В баре полно журналистов, Орбинск за последние два года стал этакой журналистской Меккой: в зале слышится английская, французская и немецкая речь. Среди посетителей есть даже два однояйцовых японца с обычными, ставшими частью национальной принадлежности фотоаппаратами. Вообще сегодня Орбинск похож на маленький Вавилон, думал Борис. Не удивлюсь если завтра я встречу каких-нибудь индейцев из глубин Амазонки. Дойдя до определенной степени опьянения, он переходит опять на рюмки. Когда Роджер наполняет уже шестую по счету, двери салуна распахиваются и в бар вваливаются около полувзвода американских солдат. В городе они охраняют Институт, в трех километрах от него находится их военная база. Вообще то Институт международный, но охраняют его почему-то только американцы. Теперь в Орбинске практически на каждом шагу можно встретить этаких рафинированных Рембо. В прочем встретить их теперь можно в любом уголке земного шара. Видел их Борис и в Афганистане, и во времена так называемой Малой Китайской войны и на Второй Корейской. В принципе, вояки они неплохие, но уж очень надеются на свою технику. Бориса всегда раздражал их бьющий через край оптимизм и самоуверенный снобизм покорителей мира. Таковы издержки борьбы дяди Сэма с международным терроризмом. Где еще можно спокойно пройтись, не опасаясь налететь на доблестных представителей американской миротворческой миссии, так это в необъятных русских просторах. За шесть лет пребывания в Международной Зоне Мира они забросили свою уже поднавязшую в зубах жвачку, без которой раньше невозможно было представить американского командос, и научились лузгать семечки, что резко подняло благосостояние древних бабулек, торгующих этим продуктом на каждом углу. Видимо, солдат к этой заразе пристрастили местные подруги.

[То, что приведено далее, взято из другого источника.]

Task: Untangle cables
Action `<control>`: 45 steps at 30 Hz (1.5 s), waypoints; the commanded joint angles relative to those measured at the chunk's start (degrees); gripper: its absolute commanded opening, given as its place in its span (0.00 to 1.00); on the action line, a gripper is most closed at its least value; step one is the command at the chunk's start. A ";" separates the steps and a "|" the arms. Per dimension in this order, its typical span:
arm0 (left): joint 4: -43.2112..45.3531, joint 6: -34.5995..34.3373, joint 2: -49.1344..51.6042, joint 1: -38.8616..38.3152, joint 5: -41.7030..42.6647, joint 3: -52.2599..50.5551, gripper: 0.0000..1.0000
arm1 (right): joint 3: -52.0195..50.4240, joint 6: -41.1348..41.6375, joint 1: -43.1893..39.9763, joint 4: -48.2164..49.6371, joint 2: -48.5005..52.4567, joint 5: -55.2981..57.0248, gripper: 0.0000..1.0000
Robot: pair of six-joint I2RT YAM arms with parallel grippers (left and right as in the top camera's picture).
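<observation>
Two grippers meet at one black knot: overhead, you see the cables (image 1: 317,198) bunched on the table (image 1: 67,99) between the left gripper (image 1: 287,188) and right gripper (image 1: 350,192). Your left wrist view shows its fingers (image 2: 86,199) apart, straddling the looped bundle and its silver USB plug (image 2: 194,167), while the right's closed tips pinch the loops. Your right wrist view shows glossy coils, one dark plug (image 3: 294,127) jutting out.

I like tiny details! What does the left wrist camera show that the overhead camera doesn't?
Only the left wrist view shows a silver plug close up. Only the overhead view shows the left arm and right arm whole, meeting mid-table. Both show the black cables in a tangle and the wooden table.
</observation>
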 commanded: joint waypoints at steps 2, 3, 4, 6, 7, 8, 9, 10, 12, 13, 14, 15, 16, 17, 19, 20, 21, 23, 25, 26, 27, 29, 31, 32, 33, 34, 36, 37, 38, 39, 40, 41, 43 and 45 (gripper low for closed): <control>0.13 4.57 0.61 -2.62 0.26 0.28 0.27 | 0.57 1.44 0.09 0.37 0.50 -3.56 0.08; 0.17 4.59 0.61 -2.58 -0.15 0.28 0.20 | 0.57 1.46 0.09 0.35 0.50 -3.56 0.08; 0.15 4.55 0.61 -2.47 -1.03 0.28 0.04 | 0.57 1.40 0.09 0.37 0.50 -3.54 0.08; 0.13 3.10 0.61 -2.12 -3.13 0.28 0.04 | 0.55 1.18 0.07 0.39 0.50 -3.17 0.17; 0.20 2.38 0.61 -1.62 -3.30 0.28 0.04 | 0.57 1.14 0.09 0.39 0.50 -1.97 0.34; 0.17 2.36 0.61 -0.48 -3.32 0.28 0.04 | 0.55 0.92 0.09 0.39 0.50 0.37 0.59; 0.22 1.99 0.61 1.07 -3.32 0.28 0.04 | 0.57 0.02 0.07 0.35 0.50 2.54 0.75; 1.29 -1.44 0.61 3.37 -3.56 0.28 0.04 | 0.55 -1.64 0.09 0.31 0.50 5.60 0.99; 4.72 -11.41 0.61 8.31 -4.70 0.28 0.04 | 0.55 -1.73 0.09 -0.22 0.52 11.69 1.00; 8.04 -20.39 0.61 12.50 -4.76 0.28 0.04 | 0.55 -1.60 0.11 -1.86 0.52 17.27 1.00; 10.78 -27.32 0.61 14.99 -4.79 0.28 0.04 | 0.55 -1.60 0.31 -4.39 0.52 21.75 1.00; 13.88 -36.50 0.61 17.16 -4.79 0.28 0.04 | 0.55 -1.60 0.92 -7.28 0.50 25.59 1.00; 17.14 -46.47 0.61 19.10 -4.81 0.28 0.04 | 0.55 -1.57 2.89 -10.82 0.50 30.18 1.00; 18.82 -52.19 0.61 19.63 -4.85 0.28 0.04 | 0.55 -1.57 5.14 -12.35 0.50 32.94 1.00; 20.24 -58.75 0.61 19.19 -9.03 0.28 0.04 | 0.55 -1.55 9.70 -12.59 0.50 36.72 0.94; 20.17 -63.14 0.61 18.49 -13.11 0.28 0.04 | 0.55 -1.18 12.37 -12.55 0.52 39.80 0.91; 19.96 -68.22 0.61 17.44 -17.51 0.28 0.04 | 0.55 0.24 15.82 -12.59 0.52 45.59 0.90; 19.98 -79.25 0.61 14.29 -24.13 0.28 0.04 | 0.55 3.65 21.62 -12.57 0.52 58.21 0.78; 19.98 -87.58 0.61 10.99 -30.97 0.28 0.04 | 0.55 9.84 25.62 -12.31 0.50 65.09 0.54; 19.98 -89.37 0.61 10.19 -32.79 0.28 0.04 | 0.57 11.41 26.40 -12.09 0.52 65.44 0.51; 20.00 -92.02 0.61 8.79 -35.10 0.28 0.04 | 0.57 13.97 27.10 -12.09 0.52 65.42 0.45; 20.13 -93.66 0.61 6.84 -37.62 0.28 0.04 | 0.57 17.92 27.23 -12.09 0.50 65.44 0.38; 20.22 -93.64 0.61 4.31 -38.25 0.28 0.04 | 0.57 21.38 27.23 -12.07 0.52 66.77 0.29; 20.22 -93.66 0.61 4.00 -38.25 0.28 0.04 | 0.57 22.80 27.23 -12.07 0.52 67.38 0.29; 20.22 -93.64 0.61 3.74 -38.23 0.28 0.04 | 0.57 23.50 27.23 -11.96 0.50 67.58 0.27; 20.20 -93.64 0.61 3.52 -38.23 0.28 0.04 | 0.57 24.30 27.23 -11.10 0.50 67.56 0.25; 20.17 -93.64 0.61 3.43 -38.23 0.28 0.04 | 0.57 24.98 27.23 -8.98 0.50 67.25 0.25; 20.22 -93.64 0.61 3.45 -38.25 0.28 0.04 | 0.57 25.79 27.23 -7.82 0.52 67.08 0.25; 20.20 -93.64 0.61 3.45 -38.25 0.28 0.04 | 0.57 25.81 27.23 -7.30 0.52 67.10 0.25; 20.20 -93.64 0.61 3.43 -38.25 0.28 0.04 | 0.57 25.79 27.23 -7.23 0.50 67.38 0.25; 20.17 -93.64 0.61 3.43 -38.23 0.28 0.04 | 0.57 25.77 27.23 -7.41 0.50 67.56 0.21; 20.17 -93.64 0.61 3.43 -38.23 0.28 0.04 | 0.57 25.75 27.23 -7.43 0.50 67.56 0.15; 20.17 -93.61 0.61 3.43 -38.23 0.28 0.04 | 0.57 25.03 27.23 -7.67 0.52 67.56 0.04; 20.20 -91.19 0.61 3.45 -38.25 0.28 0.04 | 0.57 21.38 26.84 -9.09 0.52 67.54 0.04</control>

Солдаты выстраиваются перед стойкой, и все как один заказывают “Будвайзер”. Пьют они исключительно бутылочный, не спеша, потягивая пиво прямо из горлышка, лениво с видом победителей оглядывают зал. Стадо слонов на водопое. Надо сказать, что у местных очень южных и юных красавиц они пользуются наибольшим успехом. Как хорошо, что я не женился, размышлял Борис, а, женившись, не остался здесь. Иначе вполне возможно, что моя юная шестнадцатилетняя дочь, а если бы у меня была бы дочь, ей вполне бы могло быть шестнадцать лет, млела бы сейчас под взглядом какого-нибудь сынка техасского фермера.

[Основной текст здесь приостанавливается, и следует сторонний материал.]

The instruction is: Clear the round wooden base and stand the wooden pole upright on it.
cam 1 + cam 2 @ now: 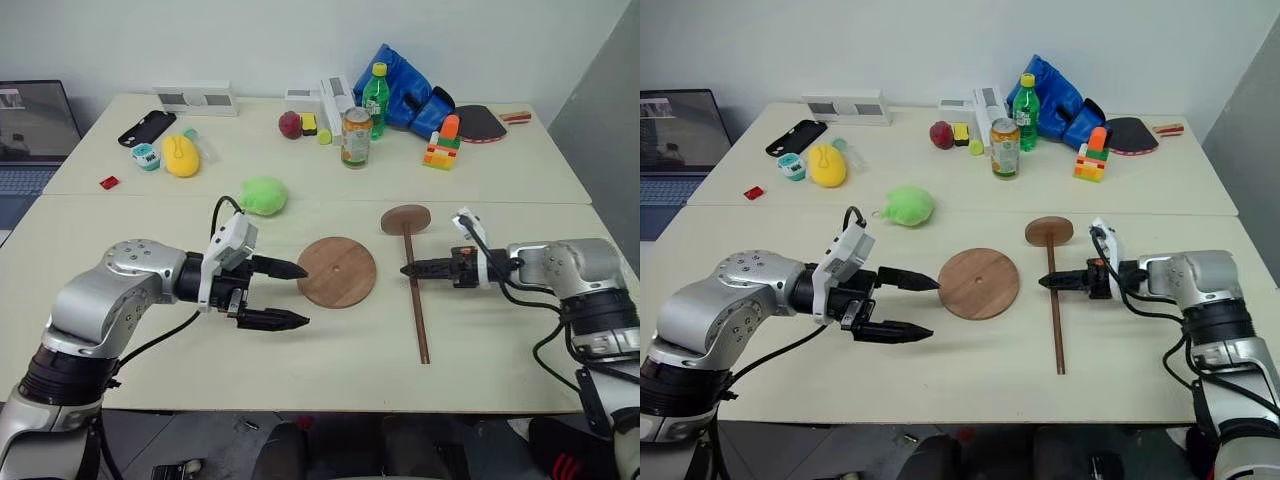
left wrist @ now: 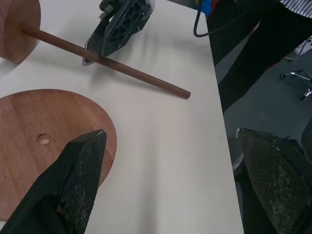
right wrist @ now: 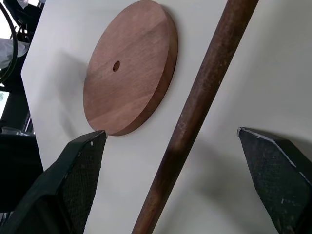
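Pole [image 1: 417, 300] of dark wood lies flat on the cream table [image 1: 300, 370], its small end disc away from the robot, just beside the round wooden base [image 1: 337, 271], which lies bare. The right gripper [image 3: 170, 183], fingers spread wide, straddles the pole; whether they touch it is hard to judge. The right wrist view shows the base's centre hole clearly. The left gripper [image 1: 300, 295], fingers spread and empty, hovers at the base's left edge. Open tabletop lies toward the near edge.

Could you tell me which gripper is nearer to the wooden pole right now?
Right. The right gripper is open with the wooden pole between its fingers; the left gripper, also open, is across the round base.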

Ее звали Алиса. Борис учился с ней в одной школе, и проблема заключалась в том, что она была на четыре года старше и абсолютно не обращала на него внимания. А он обмирал, когда она проходила рядом. К тому времени, когда Борис сумел обратить на себя ее внимание, ей исполнилось девятнадцать лет, она успела успешно выйти замуж за своего одноклассника и так же успешно развестись. Их роман развивался бурно и стремительно и продержался два года. Ей просто все это надоело. Хотя еще какое то время они продолжали спать с друг с другом. Надо сказать, что с женщинами у него так и не сложилось. Однажды целых две недели Борис был женат на одной своей однокурснице, но естественно из этого ничего не вышло. Они развелись. В каждой претендентке, пытающейся его окольцевать, он пытался найти подобие Алисы. Когда он это понял, в его шевелюре появились первые седины, а возраст приближался к тридцати. К тому времени холостяцкий образ жизни уже начинал Борису нравиться. “Первым делом самолеты!”. Вечные командировки по различным местам боевых действий отнюдь не придавали ему светского лоска, а характер его, как считал сам Борис, совсем испортился. Его возраст неумолимо приближался к сорока годам. Внешне он по-прежнему привлекал внимание. Но привычки, усвоенные им на фронтах различных войн и локальных конфликтов, неумение подолгу находиться на одном месте, при ближайшем знакомстве отбивали у женщин всякую охоту продолжать какие-либо отношения. Насмотревшись по сторонам, Борис понял, что брак не такая уж хорошая штука. Как палка о двух концах. Да и сам институт брака за последние годы настолько изменился, что уже перестал быть союзом только двоих. Обещание хранить верность до конца жизни после символического обмена кольцами за несколько лет трансформировалось в оправдательно-побудительные отговорки типа “Каждый мужчина имеет право налево” и “Все женщины делают это”. Да и сам факт измены перестал быть изменой. Любовь втроем, обмен партнерами, то бишь супругами, и прочие вольности половой жизни стали неотъемлемой частью супружеской жизни. Из цветущего румяного юноши Гименей превратился в ворчливого старика склеротика. Венок его давно завял, а факел еле тлел и уже не освещал полную неожиданностей дорогу жизни. Вот поэтому сладкой неволе Борис предпочитал постылую свободу.